Enquanto quatro policiais vasculhavam minha casa em busca de alguma coisa capaz de provar que eu era “um indivíduo pernicioso para o perfeito funcionamento da sociedade”, como dissera o deputado Tampinha (PJ-PR) na semana anterior, Tritão me apontava a cadeira. Sobre a mesa da sala, havia um quebra-cabeças por montar. Era uma dessas imagens bregas de um castelo europeu qualquer fedendo a decadência e mofo. Hércules se aproximou e eu me encolhi todo à espera do soco. Ele estendeu o braço, pegou a caixa do quebra-cabeça e jogou na minha direção.
Sem entender a função do quebra-cabeça na história, encarei o policial perguntando por que com os olhos. Hércules não disse nada, mas entre nós não havia silêncio. A casa estava sendo toda revirada e, por um instante, agradeci por morar num quarto-e-sala, e não na mansão que pretendia comprar quando o dinheiro que a CIA e Steve Bannon me prometeram caísse na conta.

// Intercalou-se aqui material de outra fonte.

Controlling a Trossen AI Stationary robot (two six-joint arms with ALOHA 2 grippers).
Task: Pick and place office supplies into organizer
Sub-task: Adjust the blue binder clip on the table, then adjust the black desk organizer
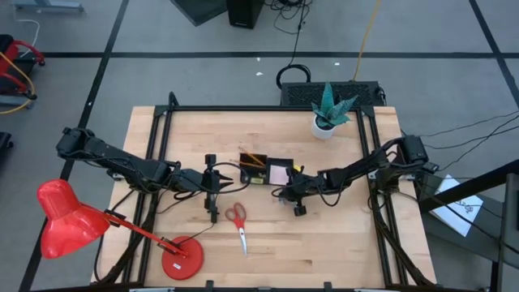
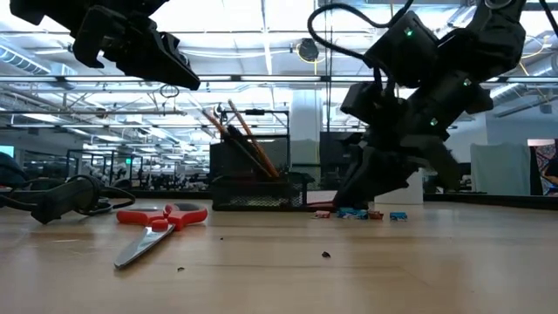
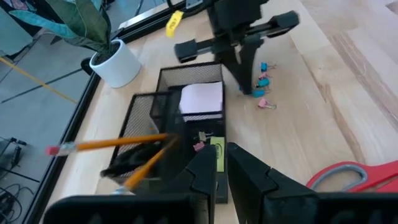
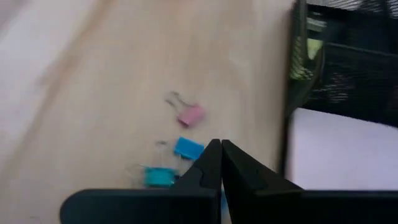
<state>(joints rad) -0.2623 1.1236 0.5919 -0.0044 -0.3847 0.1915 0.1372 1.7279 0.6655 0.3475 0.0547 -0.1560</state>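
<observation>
While the left arm waits over the middle-left of the table, the right gripper (image 1: 285, 195) reaches down low beside the black tray (image 1: 268, 173). Its two fingers (image 4: 211, 169) are pressed together, tip to tip. In the right wrist view nothing shows between them, so I cannot tell if they pinch anything.

Just past those fingers some small clips (image 4: 180, 149) lie on the wood. One is pink and two are blue. They sit near the right side of the tray, close to the gripper but not in it.

The tray stands in the middle of the table. Its tall part holds orange pencils (image 3: 112, 144) that lean out to one side. Its low part holds a pink pad of notes (image 3: 201, 98), lying flat.

The left gripper (image 3: 222, 163) hangs in the air just left of the tray. Its fingers are close, with only a thin gap showing between them, and they hold nothing.

Red scissors (image 1: 238, 221) lie flat on the table, nearer than the tray and a bit to its left. They touch neither gripper.

A red lamp (image 1: 77, 223) stands at the near left corner. A white pot with a green plant (image 1: 328, 113) stands far back on the right.
</observation>
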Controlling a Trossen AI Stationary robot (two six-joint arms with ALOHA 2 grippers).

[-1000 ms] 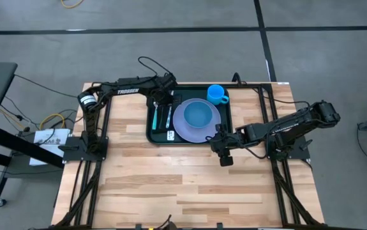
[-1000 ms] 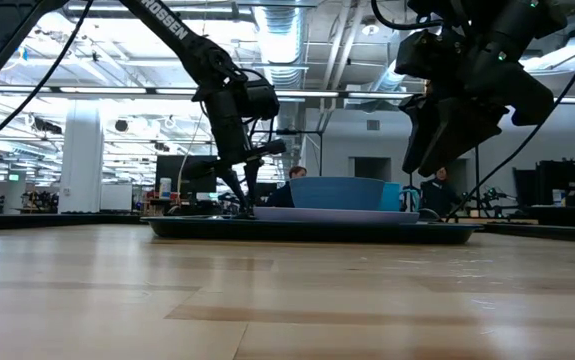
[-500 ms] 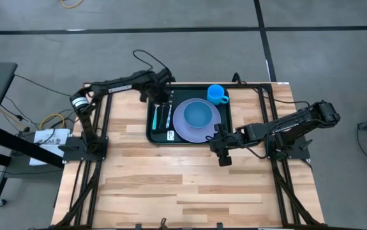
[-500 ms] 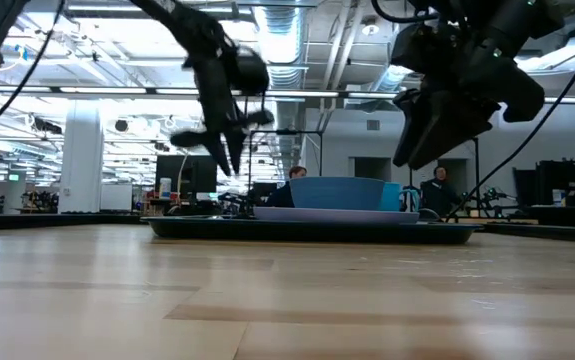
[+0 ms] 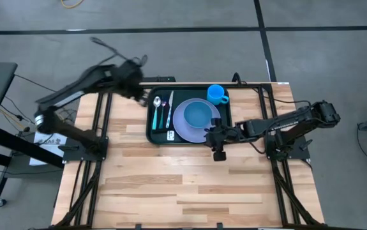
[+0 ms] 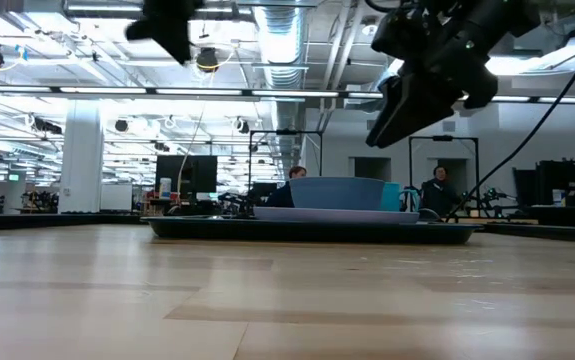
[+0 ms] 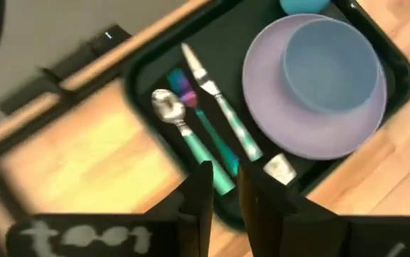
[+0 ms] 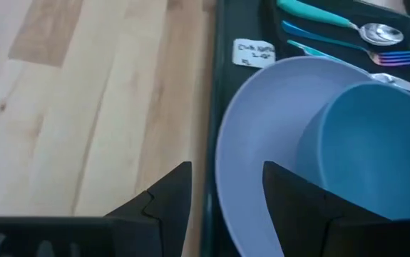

Havia alguma beleza e até comicidade na imagem de um brucutu de dois metros de altura jogando minhas cuecas para o alto na esperança de encontrar prova da minha maldade retórica.
Sob a chuva de cuecas e meias e até aqueles chapeuzinhos ridículos que eu usava para proteger a calva do sol, de primeira não ouvi a voz fina de Tritão. Peguei a frase pela metade e, enquanto tentava entender a que o “disso” de “sua vida depende disso” elx se referia, vi Hércules sacar a arma e apontá-la para minha têmpora.
Abri a boca para pedir calma, mas não saiu nada. Arregalei os olhos suplicantes para Tritão. Que, como se por telepatia, pareceu ter entendido. Ele, ela ou elx me explicou de novo, bem devagar, as regras daquele joguinho. Eu ficaria ali, sentado, pensando nas minhas oportunidades limitadas de futuro, enquanto montava o quebra-cabeça. Eu tinha até o pôr-do-sol para encaixar a última peça. Do contrário, Hércules faria uso do que ele acreditava ser o poder pacificador da pólvora.
Elx riu. Eu ri. Hércules não riu; só apontou com a arma para o quebra-cabeça com a imagem do castelo. Onde, ironicamente, há duzentos anos vivera o Barão de Neugebauer, executado pelo Príncipe Radulf por não concordar nem discordar dele, muito pelo contrário. Sem outra opção que não a de continuar vivo, respirei fundo, peguei a primeira peça e me pus a montar. Faltavam 999.